Elle refit le raisonnement dans l'autre sens, froidement, comme on vérifie un calcul. Qui pouvait la contredire ? L'évaluateur de terrain, s'il retrouvait ses notes manuscrites, ce qu'on ne conserve pas au-delà de la clôture. Le service de contrôle, s'il tirait ce dossier au sort, ce qui arrivait sur un dossier sur trois cents. Marguerite Okonjo elle-même, si elle avait été non conforme et si elle avait formé un recours, ce qui n'arriverait pas puisqu'elle était désormais conforme.
Personne, donc.
Elle avait douze ans de service, quatre mille dossiers peut-être, et elle venait de découvrir en trois secondes que la seule chose qui avait tenu tout cet édifice pendant douze ans, c'était qu'elle n'y avait pas pensé.
Elle passa à la synthèse.
Candidate présentant des limitations physiques documentées non prises en compte par la structure de la grille.

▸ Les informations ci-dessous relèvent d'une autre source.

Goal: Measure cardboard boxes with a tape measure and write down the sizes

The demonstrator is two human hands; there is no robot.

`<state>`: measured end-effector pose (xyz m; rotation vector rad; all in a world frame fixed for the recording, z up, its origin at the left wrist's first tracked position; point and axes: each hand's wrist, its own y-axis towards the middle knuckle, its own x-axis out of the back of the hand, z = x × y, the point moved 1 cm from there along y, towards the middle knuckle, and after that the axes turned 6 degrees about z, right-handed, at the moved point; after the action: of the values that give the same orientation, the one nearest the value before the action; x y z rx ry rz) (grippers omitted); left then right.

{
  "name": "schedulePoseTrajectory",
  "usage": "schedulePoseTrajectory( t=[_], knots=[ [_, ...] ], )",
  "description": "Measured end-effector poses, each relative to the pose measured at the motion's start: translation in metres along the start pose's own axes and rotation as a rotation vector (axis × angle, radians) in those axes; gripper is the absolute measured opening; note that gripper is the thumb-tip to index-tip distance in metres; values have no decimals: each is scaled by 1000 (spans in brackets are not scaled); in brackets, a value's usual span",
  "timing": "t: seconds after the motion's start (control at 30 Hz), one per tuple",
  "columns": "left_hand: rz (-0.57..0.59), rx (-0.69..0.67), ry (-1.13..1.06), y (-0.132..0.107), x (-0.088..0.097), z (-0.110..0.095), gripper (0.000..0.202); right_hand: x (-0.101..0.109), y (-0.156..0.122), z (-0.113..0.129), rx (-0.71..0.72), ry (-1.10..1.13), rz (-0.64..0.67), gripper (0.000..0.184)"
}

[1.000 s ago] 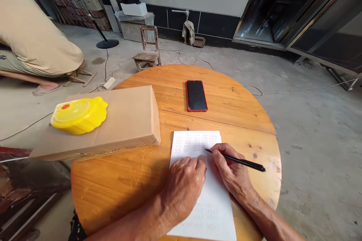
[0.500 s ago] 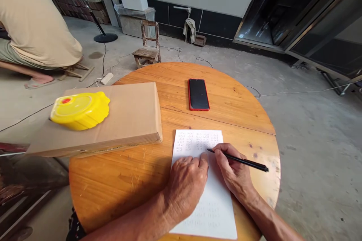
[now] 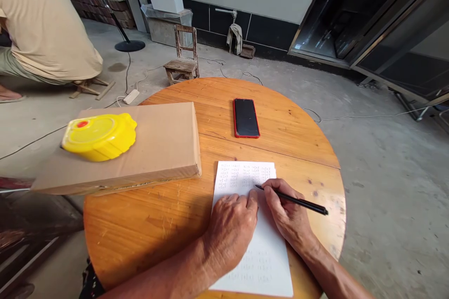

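A black pen point(image 3: 294, 200) is pinched in my right hand point(image 3: 288, 210), its tip at the handwritten rows on a white sheet of paper point(image 3: 268, 243). Several columns of small writing fill the top of the sheet, and fainter marks show near its bottom. My left hand point(image 3: 234, 222) lies palm down on the paper's left part, holding nothing, its index finger pointing towards the pen tip and the other fingers loosely bent. Its palm side is hidden. Beyond the sheet, a phone with a red case point(image 3: 246, 118) lies face up on the round wooden table point(image 3: 157, 229).
A cardboard box point(image 3: 164, 135) at the table's left bears a yellow plastic case point(image 3: 100, 136) with a red button. Past the table stand a small wooden chair point(image 3: 182, 58) and a microphone-like stand point(image 3: 129, 46). Another person point(image 3: 52, 28) sits bent over at the far left.
The pen's rear end has shifted slightly left and down, with its tip still at the writing. My left hand stays in place. The other person's foot has moved left.
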<state>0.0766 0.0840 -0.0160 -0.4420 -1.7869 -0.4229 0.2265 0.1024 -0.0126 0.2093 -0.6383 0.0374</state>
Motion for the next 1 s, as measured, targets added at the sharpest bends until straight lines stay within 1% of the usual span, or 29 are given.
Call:
schedulePoseTrajectory(
  t=[0.47,0.73,1.0],
  knots=[
    [-8,-7,-5,0,1,0,29,0,-1,1,-13,8,1,15],
    [-30,-12,-47,-1,1,1,26,-1,0,1,12,-37,14,14],
    [-35,2,-70,-1,1,1,17,-2,0,0,9,-61,44,13]
  ],
)
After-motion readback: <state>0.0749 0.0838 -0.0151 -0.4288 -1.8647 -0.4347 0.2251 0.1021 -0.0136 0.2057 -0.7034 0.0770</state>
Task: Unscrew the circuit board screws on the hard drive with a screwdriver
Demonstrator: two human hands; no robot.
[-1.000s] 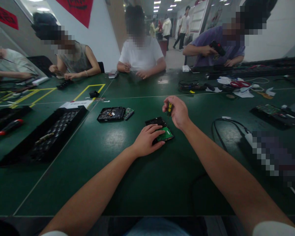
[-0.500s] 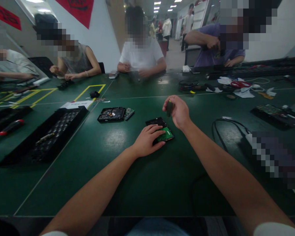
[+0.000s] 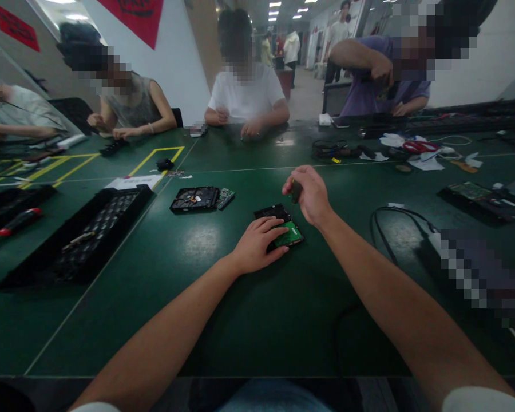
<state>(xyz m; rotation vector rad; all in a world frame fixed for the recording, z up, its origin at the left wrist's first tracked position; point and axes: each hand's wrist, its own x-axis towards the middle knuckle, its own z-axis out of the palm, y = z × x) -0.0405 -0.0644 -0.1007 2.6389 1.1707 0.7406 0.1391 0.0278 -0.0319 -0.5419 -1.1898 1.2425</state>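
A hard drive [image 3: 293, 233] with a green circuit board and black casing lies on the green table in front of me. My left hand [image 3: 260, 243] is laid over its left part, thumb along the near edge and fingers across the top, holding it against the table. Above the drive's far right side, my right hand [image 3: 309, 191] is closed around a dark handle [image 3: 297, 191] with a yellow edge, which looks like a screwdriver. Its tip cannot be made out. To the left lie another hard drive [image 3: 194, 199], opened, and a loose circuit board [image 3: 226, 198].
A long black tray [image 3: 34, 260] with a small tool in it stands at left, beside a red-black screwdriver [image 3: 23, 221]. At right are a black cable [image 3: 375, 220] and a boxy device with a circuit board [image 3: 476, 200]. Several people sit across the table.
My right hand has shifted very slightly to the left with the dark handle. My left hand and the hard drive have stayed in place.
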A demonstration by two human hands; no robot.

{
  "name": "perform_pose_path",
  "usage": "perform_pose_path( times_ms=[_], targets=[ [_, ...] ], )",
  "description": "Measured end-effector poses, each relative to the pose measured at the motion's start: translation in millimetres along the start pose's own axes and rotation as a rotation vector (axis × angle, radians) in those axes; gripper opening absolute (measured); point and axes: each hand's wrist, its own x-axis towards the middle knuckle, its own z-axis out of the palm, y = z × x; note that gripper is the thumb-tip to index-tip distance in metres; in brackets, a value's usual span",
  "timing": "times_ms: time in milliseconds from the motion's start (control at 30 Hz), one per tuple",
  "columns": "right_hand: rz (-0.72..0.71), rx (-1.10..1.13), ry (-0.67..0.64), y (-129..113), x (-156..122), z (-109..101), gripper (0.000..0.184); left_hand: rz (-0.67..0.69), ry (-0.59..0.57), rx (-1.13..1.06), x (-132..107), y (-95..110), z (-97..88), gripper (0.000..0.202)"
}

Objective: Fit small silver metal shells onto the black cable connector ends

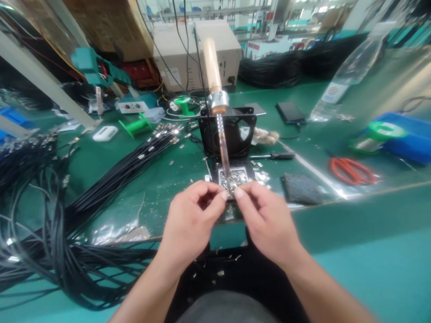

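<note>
A soldering iron (223, 148) with a wooden handle is fixed tip-down in front of me. Below its tip lies a small square tray (247, 172) full of tiny metal pieces. My left hand (191, 217) is closed in a pinch just left of the tip, thumb against forefinger. On the other side, my right hand (266, 217) pinches in the same way, its fingertips close to those of the left. Whatever sits between the fingertips is too small and blurred to make out. Behind the iron stands a black square fan (207, 134).
Bundled black cables (111, 179) with metal ends spread over the left side. A screwdriver (283, 156), a dark sponge-like block (301, 188), red-orange tweezers or pliers handles (352, 170), a solder spool (380, 134) and a plastic bottle (350, 76) lie or stand to the right.
</note>
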Motion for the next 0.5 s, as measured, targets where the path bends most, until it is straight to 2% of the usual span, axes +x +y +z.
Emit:
perform_pose_path(
  times_ms=[500],
  targets=[
    [0.026,0.03,-0.01,0.0,1.0,-0.2,0.028,-0.014,0.0,-0.015,0.4,-1.9,0.6,0.016]
  ],
)
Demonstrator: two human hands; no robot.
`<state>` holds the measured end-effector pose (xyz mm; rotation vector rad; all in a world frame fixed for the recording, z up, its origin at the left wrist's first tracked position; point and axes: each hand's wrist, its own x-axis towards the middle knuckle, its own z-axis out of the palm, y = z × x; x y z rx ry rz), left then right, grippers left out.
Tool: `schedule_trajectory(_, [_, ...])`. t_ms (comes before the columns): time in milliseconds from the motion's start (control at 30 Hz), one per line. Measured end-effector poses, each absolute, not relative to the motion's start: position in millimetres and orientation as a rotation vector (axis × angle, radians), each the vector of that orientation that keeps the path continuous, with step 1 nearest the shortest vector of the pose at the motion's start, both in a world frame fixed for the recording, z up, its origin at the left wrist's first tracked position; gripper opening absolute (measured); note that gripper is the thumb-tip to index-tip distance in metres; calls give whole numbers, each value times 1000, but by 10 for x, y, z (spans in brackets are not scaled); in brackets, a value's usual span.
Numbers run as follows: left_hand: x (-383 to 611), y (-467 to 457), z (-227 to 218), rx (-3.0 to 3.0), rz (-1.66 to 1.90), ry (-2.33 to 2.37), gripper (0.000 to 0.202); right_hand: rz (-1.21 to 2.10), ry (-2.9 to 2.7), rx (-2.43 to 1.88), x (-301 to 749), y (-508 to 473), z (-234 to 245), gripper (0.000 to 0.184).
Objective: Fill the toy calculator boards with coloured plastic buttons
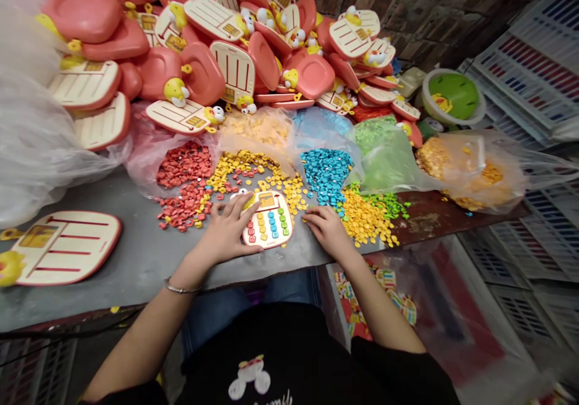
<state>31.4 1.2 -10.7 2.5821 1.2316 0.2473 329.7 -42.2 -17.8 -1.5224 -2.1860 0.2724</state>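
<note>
A cream toy board (270,240) with a red rim and a yellow chick head lies on the table in front of me. Red, yellow, blue and green buttons sit in rows in its slots. My left hand (226,230) grips the board from its left side, thumb along the lower edge and fingers over the top. Just right of the board, my right hand (329,229) rests low over the table, fingertips drawn together beside loose yellow buttons (295,192). Whatever those fingertips may hold is too small to make out.
Red buttons (183,166), blue buttons (326,172) and more yellow buttons (366,218) spill from plastic bags. Behind rises a heap of toy boards (312,74). Another board (72,249) lies at the left. A green basin (452,94) and plastic crates (534,61) stand right.
</note>
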Motion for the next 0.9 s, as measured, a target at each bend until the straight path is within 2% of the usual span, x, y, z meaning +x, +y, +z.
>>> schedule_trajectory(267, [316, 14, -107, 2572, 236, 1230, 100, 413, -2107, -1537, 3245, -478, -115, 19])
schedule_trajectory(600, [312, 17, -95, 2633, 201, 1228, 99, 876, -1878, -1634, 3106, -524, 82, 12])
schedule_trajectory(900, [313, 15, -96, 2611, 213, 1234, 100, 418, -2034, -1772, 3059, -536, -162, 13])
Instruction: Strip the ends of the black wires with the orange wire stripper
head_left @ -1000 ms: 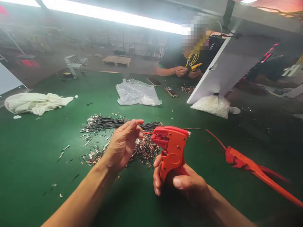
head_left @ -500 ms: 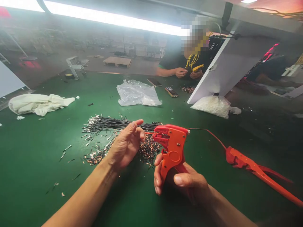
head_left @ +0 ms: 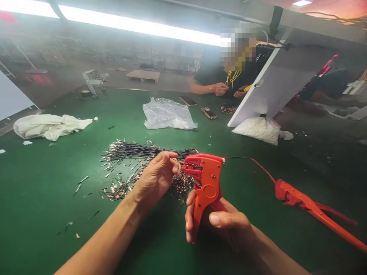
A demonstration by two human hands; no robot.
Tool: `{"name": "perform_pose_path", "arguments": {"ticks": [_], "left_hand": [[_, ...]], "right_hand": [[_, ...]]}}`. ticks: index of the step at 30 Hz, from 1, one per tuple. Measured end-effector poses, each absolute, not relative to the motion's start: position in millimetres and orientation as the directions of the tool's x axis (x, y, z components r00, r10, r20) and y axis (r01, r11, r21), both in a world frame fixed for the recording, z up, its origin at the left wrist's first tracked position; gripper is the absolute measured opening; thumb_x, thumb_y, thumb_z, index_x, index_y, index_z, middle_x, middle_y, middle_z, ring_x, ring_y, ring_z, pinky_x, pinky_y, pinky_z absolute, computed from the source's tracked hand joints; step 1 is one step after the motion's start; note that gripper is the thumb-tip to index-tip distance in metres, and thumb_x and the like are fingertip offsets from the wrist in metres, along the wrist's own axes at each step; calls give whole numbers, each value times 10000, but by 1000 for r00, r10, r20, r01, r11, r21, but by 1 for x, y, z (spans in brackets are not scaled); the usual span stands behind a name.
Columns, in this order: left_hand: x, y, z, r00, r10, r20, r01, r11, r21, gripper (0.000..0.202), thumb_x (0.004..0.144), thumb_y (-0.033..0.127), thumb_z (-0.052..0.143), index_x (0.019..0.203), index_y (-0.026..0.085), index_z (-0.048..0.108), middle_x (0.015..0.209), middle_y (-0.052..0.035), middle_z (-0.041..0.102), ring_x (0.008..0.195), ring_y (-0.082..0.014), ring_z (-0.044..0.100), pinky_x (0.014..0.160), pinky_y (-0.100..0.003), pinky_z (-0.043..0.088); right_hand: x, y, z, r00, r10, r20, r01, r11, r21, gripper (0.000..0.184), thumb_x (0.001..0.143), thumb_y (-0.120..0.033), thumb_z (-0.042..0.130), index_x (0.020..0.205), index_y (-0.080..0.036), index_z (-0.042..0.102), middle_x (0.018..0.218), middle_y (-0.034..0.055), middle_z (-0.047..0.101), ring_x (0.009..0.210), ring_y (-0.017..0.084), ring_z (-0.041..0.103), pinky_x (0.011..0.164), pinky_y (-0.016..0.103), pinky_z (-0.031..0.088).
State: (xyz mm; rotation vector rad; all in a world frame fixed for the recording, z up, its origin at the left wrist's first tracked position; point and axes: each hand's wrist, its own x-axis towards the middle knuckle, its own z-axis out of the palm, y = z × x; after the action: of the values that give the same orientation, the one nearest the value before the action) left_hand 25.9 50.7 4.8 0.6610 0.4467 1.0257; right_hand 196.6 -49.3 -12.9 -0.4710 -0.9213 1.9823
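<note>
My left hand is closed, pinching a thin black wire between thumb and forefinger. The wire runs to the jaws of a red and orange wire stripper. My right hand is wrapped around the stripper's handles and holds it upright. Behind my left hand lies a bundle of black wires with metal terminals at the left ends. Under and beside that hand is a heap of short wire scraps with copper ends; the hand hides part of it.
A second orange-handled tool lies at the right, a thin cord near its head. Behind are a clear plastic bag, phones, a white cloth and a bag of white pieces. A co-worker handles yellow wires across the table.
The stripper has shifted slightly left and down, closer to my left fingers. My left hand has moved slightly right, and the dark wire now shows at the jaws.
</note>
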Motion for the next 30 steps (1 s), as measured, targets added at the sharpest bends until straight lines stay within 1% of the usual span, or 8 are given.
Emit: {"name": "perform_pose_path", "arguments": {"ticks": [3,7,9,16,22,27,30], "left_hand": [[26,50,5,454,890,-44,-622,352,699,254,698,405,830,806,202,725,610,27,611,618,-84,532,689,-218,415],[26,49,4,467,883,-51,-611,364,703,254,694,404,833,782,195,719,617,27,615,591,-75,508,685,-224,409],[26,50,3,468,882,-50,-605,361,709,265,692,415,832,778,193,715,612,24,614,591,-79,505,680,-229,404],[27,51,1,470,882,-47,-573,345,743,295,711,448,809,789,186,699,575,26,592,592,-92,508,680,-234,399],[30,48,1,492,867,-79,-528,370,764,313,707,466,804,765,182,686,690,-11,665,641,-124,554,674,-259,413],[30,47,2,480,875,-56,-551,350,758,314,706,449,812,758,166,687,613,14,606,594,-96,506,656,-237,401],[29,48,1,486,872,-61,-559,364,745,304,707,439,813,767,169,688,613,12,607,594,-96,504,654,-236,397]], "right_hand": [[197,-49,-14,-541,841,17,-553,-340,-761,404,799,-300,655,1156,-127,580,957,135,700,805,250,696,737,389,500],[197,-50,-17,-526,850,30,-559,-319,-765,381,805,-311,677,1124,-124,585,832,80,659,758,223,670,719,368,491],[196,-50,-18,-525,851,28,-551,-314,-773,373,806,-326,683,1101,-117,592,804,70,639,735,213,657,703,359,488],[196,-52,-17,-501,865,-18,-517,-316,-796,300,824,-348,660,989,-99,630,732,69,639,674,213,665,656,349,499],[197,-52,-19,-491,870,-50,-425,-289,-858,302,834,-389,662,916,-99,645,698,74,664,673,227,697,640,332,507],[197,-52,-19,-473,880,-55,-426,-283,-859,301,831,-399,669,910,-111,632,700,68,660,667,217,681,611,319,512],[197,-54,-19,-484,873,-62,-439,-304,-846,301,827,-393,673,924,-112,623,705,65,648,655,209,663,596,319,510]]}}
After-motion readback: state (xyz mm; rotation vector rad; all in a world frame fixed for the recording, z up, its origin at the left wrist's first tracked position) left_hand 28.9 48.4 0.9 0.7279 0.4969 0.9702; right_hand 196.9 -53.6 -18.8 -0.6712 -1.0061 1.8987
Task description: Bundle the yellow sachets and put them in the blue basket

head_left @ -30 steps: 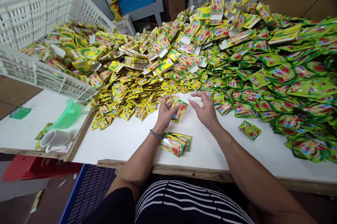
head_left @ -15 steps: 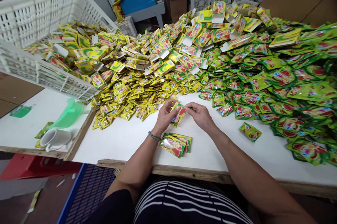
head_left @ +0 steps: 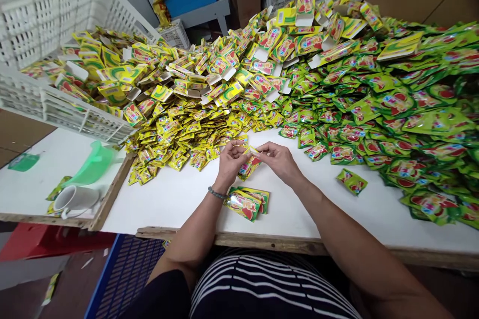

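Observation:
My left hand (head_left: 227,161) and my right hand (head_left: 279,160) meet over the white table (head_left: 175,199), both pinching one green and yellow packet (head_left: 248,165) with a red picture on it. The packet hangs between my fingertips just above the table. A small stack of like packets (head_left: 247,202) lies near the table's front edge, below my left wrist. Behind my hands spreads a heap of small yellow sachets (head_left: 179,129), and flat yellow cartons (head_left: 209,74) lie beyond it. A large pile of green pouches (head_left: 392,104) covers the right side.
A white plastic crate (head_left: 48,34) tipped on its side holds more cartons at the left. A white mug (head_left: 75,199) and a green scoop (head_left: 92,164) lie on a lower board. One loose green pouch (head_left: 352,181) lies at my right. White crates are stacked at the back.
My right hand, open and apart a second ago, has come in and taken hold of the packet that my left hand held. Both hands now grip it together.

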Available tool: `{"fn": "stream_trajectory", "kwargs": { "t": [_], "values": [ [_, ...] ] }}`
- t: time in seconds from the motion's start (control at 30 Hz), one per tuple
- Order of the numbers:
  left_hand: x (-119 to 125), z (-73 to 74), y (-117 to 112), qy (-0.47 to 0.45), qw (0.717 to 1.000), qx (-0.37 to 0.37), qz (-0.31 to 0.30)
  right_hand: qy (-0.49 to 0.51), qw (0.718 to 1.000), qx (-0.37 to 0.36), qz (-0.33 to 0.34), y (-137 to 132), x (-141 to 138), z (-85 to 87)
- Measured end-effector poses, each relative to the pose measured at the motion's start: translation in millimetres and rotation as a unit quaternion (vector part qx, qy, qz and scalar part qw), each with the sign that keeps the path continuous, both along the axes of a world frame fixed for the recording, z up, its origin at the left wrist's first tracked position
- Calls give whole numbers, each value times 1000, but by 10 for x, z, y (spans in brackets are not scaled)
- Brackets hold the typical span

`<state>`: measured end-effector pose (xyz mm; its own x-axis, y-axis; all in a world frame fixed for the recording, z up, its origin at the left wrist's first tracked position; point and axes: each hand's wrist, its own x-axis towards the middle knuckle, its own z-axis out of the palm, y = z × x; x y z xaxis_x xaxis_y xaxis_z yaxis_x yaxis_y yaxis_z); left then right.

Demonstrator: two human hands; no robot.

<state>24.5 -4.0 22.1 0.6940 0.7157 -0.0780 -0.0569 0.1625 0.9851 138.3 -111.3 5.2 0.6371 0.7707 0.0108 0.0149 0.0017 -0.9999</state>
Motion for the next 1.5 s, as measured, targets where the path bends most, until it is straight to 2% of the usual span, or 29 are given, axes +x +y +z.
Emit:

Comportement collectif adapté. Conforme.
La première phrase était vraie, et elle était même la vraie raison, et elle ne servait à rien : les synthèses ne sont pas lues, elles sont archivées.
Elle signa. Elle referma. Deux cent quarante grammes sur la pile de droite.
À dix-sept heures, Zielinski passa la tête.
— Tu as le 4-2960 ?
— Non.
— Il est passé chez toi ce matin, je crois.
— Non, dit Ariane.
Il chercha ailleurs. Il revint deux minutes plus tard en disant qu'il l'avait, et qu'il était bête, et il repartit.
Ariane resta assise.
Elle avait menti sans aucune raison. Le 4-2960 n'était pas le dossier Okonjo, elle ne l'avait jamais eu, et la vérité aurait été strictement identique.
C'était sorti tout seul. En trois secondes, comme le reste.
Elle regarda ses mains.
Puis elle prit le dossier suivant sur la pile de gauche, et elle le soupesa, et elle le reposa sans l'ouvrir, et elle resta comme ça jusqu'à ce que le bâtiment se vide.